Calabria’s wine is experiencing a great moment. A new patrol of young producers has understood that the only approachable strategic path was to make wines in tune with their own history, starting from preserving the local varieties and, when possible, the old vineyards. For years we have recorded clumsy attempts to “control” the winemaking, with interventionist policies in the cellar in order to market easier and predictable “approved” products.  All this is gone forever, eventually.

Today many people are convinced that the region’s viticulture diversity is essential. The other important element that we are witnessing among this fresh club of young winemakers is an honest and frank desire to collaborate and share experiences, something that hasn’t seen before. Respect and cooperation are the two keywords of the Calabrian wine of the near future.

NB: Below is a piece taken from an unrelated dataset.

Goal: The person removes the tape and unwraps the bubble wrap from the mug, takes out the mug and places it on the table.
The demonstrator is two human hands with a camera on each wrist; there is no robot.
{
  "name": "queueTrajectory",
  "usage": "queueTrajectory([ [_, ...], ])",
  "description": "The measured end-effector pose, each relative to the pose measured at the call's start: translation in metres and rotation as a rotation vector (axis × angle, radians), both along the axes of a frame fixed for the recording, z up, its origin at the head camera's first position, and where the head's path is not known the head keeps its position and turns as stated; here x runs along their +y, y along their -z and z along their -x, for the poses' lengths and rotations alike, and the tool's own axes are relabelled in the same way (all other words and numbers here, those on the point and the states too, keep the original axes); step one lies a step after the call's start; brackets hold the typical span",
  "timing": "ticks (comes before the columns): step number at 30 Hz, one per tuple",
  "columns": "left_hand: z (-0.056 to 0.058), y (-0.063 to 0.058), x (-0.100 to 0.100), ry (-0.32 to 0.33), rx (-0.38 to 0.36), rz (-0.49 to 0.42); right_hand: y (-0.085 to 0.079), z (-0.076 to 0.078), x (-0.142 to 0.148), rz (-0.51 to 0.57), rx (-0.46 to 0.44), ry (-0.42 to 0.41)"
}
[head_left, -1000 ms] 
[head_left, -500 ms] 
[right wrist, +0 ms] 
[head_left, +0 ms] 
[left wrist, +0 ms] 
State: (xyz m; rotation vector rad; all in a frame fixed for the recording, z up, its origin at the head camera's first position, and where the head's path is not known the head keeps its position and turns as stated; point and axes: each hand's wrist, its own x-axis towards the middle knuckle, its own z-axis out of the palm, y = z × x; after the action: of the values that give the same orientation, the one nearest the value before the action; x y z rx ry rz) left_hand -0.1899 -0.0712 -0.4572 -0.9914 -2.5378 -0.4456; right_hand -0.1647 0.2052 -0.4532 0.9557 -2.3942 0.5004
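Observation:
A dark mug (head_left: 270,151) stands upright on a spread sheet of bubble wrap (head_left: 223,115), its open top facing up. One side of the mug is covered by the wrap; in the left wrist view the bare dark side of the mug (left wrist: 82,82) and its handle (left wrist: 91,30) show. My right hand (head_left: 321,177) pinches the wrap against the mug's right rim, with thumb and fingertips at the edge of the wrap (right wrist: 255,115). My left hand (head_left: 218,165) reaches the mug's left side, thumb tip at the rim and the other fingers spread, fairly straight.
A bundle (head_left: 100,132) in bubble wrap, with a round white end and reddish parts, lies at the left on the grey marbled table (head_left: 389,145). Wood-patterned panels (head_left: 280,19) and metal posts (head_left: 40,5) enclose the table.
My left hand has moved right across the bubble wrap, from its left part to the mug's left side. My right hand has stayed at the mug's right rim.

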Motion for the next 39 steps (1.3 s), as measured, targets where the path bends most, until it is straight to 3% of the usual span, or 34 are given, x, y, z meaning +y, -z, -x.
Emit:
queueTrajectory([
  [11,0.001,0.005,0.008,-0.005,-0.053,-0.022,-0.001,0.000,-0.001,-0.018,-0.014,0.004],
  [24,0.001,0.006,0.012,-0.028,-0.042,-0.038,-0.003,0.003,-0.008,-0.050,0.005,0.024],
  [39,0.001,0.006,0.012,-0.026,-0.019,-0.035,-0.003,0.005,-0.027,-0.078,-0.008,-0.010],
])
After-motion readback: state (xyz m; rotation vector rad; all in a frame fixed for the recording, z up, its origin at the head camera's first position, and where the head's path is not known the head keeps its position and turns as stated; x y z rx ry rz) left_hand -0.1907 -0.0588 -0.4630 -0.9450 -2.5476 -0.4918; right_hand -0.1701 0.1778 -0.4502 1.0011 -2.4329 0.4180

Masseria Perugini is part of this club and is an awesome authentic example of natural winemaking in the Pollino district, north of Cosenza.

Steep Hill is proudly introducing in the NY market two wines from this estate made with the local heroes Malvasia, Mantonico and Magliocco. Bifaro 2019: From the back label: “The fruit sourced comes from a vineyard planted in 1998 on limestone soil with MALVASIA (80%) and MANTONICO (20%) varieties, both with an ancient background in northern Calabria. The hilly vineyard sits at  450 meters above sea level between the Ionian sea and the Tyrrhenian sea at the foot of Mount Pollino. The vineyards’ practices are carried out respecting the almighty nature, preferring the manual management and avoiding any use of pesticides and herbicides. We use our beloved sheep in order to take care of the excess of grass and the only treatments in the vineyard are based on sulfur and copper in very low quantities. In the cellar, we avoid any unnecessary manipulations and all our wines are fermented only with the indigenous yeast. The grapes are hand harvested in small bins of 20 kg during mid October. 60 days of skin contact followed by a soft pressing. Fermentation takes place in cement tanks where the wine, after the racking, continues to age for 5 months on the fine lees. Bottled unfined and unfiltered, this artisanal wine can throw some sediments. No added sulfites. 12% AbV. Total production: 2.500 bottles per year”. VIVAVI’ 2018: From the back label: “The fruit sourced comes from a vineyard planted in 1995 on clay soil with the red autochthonous. MAGLIOCCO variety from northern Calabria, in the Cosenza province. The hilly vineyard sits at 300 meters above sea level between the Ionian sea and the Tyrrhenian sea at the foot of Mount Pollino. The vineyards’ practices are carried out respecting the almighty nature, preferring the manual management and avoiding any use of pesticides and herbicides. We use our beloved sheep in order to take care of the excess of grass and the only treatments in the vineyard are based on sulfur and copper in very low quantities. In the cellar, we avoid any unnecessary manipulations and all our wines are fermented only with the indigenous yeast. The grapes are hand harvested in small bins of 20 kg during the 2nd part of October. Fermentation takes place in concrete vats where the wine, after the racking, continues to age for 10 months on the fine lees. Bottled unfined and unfiltered, this artisanal wine can throw some sediments. No added sulfites. Total production: 5.000 bottles per year.